Three samples of green plants, in an area of 0.25 m2, were collected at random from each plot (field of 100m2) on November 28, 2012, 20 days before the sowing of cotton. Samples of cover plants were placed separately in paper bags and taken to dry in an oven at a temperature of 65°C until the mass of dried plants reached a constant value.

Immediately after the last collection, the desiccation of cover plants was carried out with the herbicide glyphosate, at a dose of 1,440 g ha-1 of the active ingredient. On December 15, 2012, a crusher of culture residues was used, at a height of 0.15 m, to make the sowing of the cotton easier.

To assess the dynamics of the decomposition of plant residues, samples of 40 g of dry matter of each plant were prepared (to simulate the amount of fragments obtained per area by grinding the plants residue) and then packed in decomposition bags (0.25 x 0.23 m) made of polyethylene, with a 4 mm mesh. Soon after sowing the cotton (December 18, 2012), six of those bags were distributed on the surface of the soil in each of the field plots of the cover plants. At 20, 50, 70, 110, 140, and 170 DAS of the cotton, one bag was collected from each plot (field 100m2) and the plant residue it contained was manually cleaned, packed in a paper bag, and dried in an oven with forced air circulation, at 65°C, until it achieved a constant weight, and the remaining dry matter was measured after that.

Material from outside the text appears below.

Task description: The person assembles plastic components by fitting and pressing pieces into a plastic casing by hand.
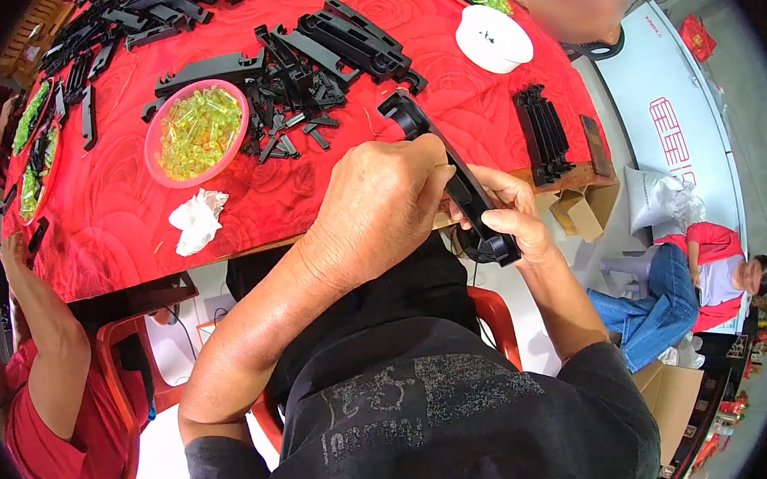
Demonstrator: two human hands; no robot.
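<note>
A long, narrow black plastic housing [469, 198] is tilted in front of me over the table's near edge. My right hand [515, 216] grips its lower end, thumb on top and fingers beneath. My left hand [384, 194] is closed against the housing's upper part, fingers curled in a pinch; what sits between the fingertips is hidden. Beyond the left hand lies a heap of small black plastic pieces [298, 125] beside longer black housings [346, 44]. A pink bowl [154, 167] holds small clear yellow-green plastic pieces [199, 132].
A red rose-patterned cloth [111, 216] covers the table. On it are crumpled white tissue [199, 221], a white round container [494, 38] and a row of black housings [542, 132]. A person in red [63, 400] sits at left. An open cardboard box [584, 210] stands below the right edge.
</note>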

To describe the decomposition of the plant residues of cover crops, two models were adjusted: (i) the exponential model (EM), in which the remaining dry matter is used as the response variable, and (ii) the Michaelis-Menten model (MM), in which the dry matter already decomposed is used as the response variable.

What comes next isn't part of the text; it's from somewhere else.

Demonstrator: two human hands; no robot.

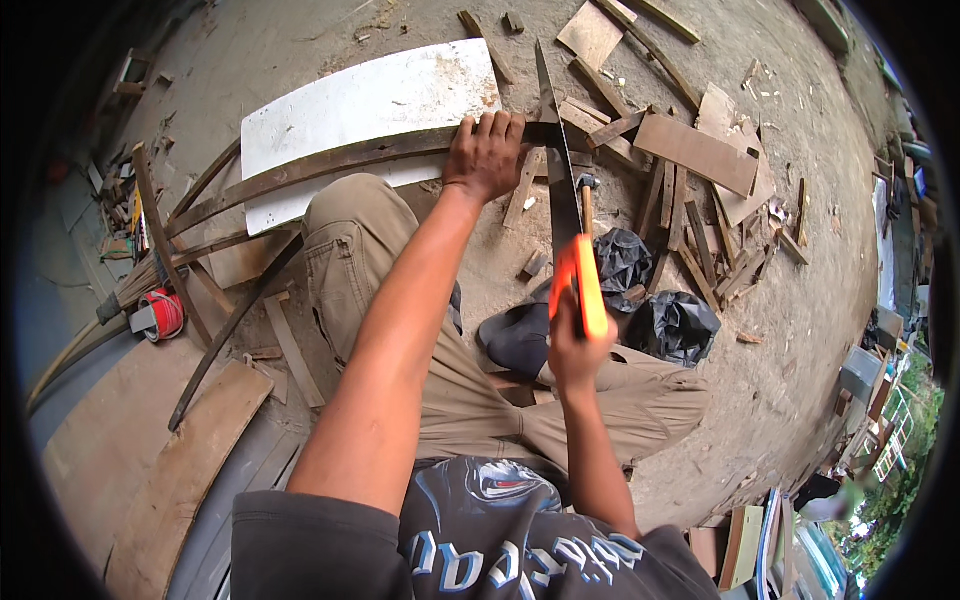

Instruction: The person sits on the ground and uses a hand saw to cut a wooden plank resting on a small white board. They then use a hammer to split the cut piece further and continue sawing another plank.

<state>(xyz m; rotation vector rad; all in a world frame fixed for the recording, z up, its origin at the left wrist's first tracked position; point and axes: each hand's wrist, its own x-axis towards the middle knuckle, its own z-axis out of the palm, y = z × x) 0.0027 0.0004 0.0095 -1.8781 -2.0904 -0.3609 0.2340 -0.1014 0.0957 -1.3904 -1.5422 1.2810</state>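
right hand (575, 345) grips saw (560, 190); left hand (487, 150) pins strip (330, 163).

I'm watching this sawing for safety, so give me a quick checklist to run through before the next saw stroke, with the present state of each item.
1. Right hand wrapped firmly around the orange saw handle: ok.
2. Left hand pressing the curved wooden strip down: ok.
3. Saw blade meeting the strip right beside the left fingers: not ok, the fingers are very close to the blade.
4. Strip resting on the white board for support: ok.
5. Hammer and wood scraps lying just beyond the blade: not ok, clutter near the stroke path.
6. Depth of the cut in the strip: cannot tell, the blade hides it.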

The EM can be described as 𝐷𝑀𝑟 = 𝐴 x 𝑒−𝑘𝑡, where DM r : remaining dry matter at the time t (in DAS); A: dry matter at zero time. As the response variable adopted was the percentage of dry matter, and the readings, on each occasion, were taken as a proportion in relation to the known mass of initial dry matter, the considered parameter was A=1; e: Napier’s base or Euller number; t: the number of days after sowing the cotton directly on the straw; k: the constant of decomposition. The time required for 50% of the dry matter to be decomposed (DM r = 0, 5A), called half-life time, was obtained by: t1/2 = ln (2)/k.

In turn, the MM model can be described as 𝐷𝑀𝑑 = 𝐴 ∙ 𝑡/(𝑉 + 𝑡) , where: DM d : dry matter decomposed t days after the sowing of the cotton, which is equal to 1-DM r ; A: in this case, A corresponds to the total decomposed ratio when t tends to infinity. Assuming that all dry matter is decomposed, or at least almost totally decomposed during the cultivation cycle, we considered A=1; V: the parameter which estimate corresponds exactly to the half-life of the decomposition, i.e. the time for 50% of the dry matter to be decomposed.

For each one of the cover plants, there was an adjustment of the EM or MM models, adopting as a criterion the significance of the lack of adjustment of the regression. After identifying the best adjustment model for a given cover plant, an assessment was made on whether the parameters estimates of at least two cover plants could be described by a single estimate (REGAZZI; SILVA, 2010). All analyses were made by the statistical software R.

Table 1, adapted from Regazzi and Silva (2010), illustrates the decomposition of the degrees of freedom and the sums of squares for the variance analysis and for the regression analysis of non-linear models, according to a random blocks design.

Table 1 Scheme of the decomposition of the degrees of freedom (GL) and the sums of the square (SQ) pertaining to the sources of variation in the analysis of variance (ANOVA) and regression analysis (ANOVA regression). 

Block B - 1 SQB
Uncorrected treatment T SQT + C
“Average” (Correction) 1 C
Treatments T - 1 SQT
Error (DBC) N - B - T + 1 SQE
ANOVA Regression GL SQ
Residues from the DIC Regression N - p SQRRDIC
Residues from the DBC Regression N - p - (B-1) SQRRDIC - SQB
Lack of DBC adjustment T - p SQRRDIC - SQB - SQE
Regression parameters p SQT + C - (SQRRDIC - SQB - SQE)

Source: adapted from Regazzi and Silva (2010).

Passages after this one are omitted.